For this reason they must be combined with MCB’s or alternative overload protection. 

RCBO’s are devices which combine both MCB (overload) and RCD (residual current) protection into one. 

Is an RCD a legal requirement? 

Yes – in NZ, RCD’s are legally required to be installed on residential installations where new electrical work or additions have been carried out.  There are a few exceptions to this rule, but in general it’s always a good idea to have them installed. 

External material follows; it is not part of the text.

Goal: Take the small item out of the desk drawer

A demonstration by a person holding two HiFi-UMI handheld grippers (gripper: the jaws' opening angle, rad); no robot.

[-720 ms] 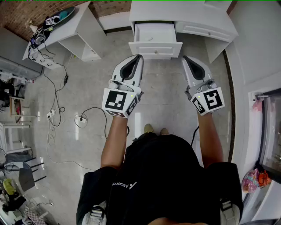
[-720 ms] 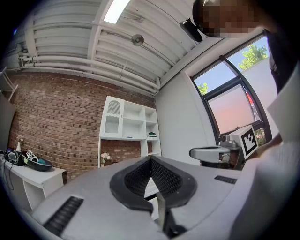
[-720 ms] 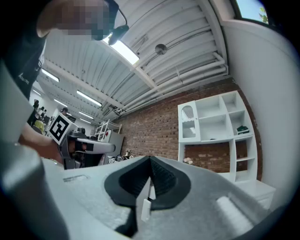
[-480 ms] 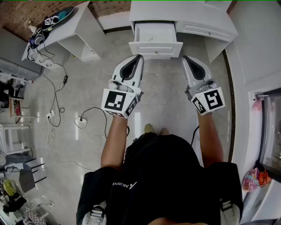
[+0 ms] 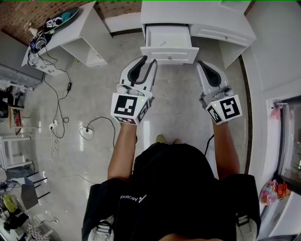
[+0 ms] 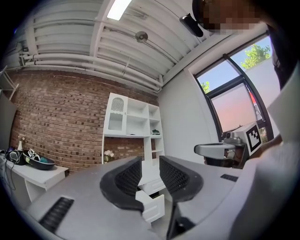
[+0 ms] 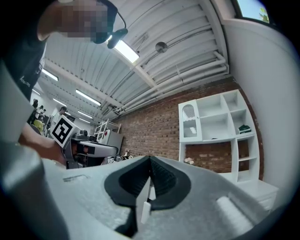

Schools, childcare centres and patient areas within medical facilities are required to have specific RCDs installed for a greater level of protection. 
RCD’s are not typically required in commercial and industrial settings, however it is good practice to have them installed on circuits containing general purpose outlets used by staff or the public. 

Get in touch with us if you’re unsure what level of protection you require for your installation. 

How do I test that a RCD is working? 

RCD’s have a test button which will trip the RCD when pressed, disconnecting the circuit. 

It’s a good idea to test your RCD’s regularly to determine that they are still operational (every 6 months is a good rule of thumb). 

During installation our electricians will perform comprehensive RCD checks & tests, to ensure that each RCD meets all the requirements set out in the NZ electrical regulations.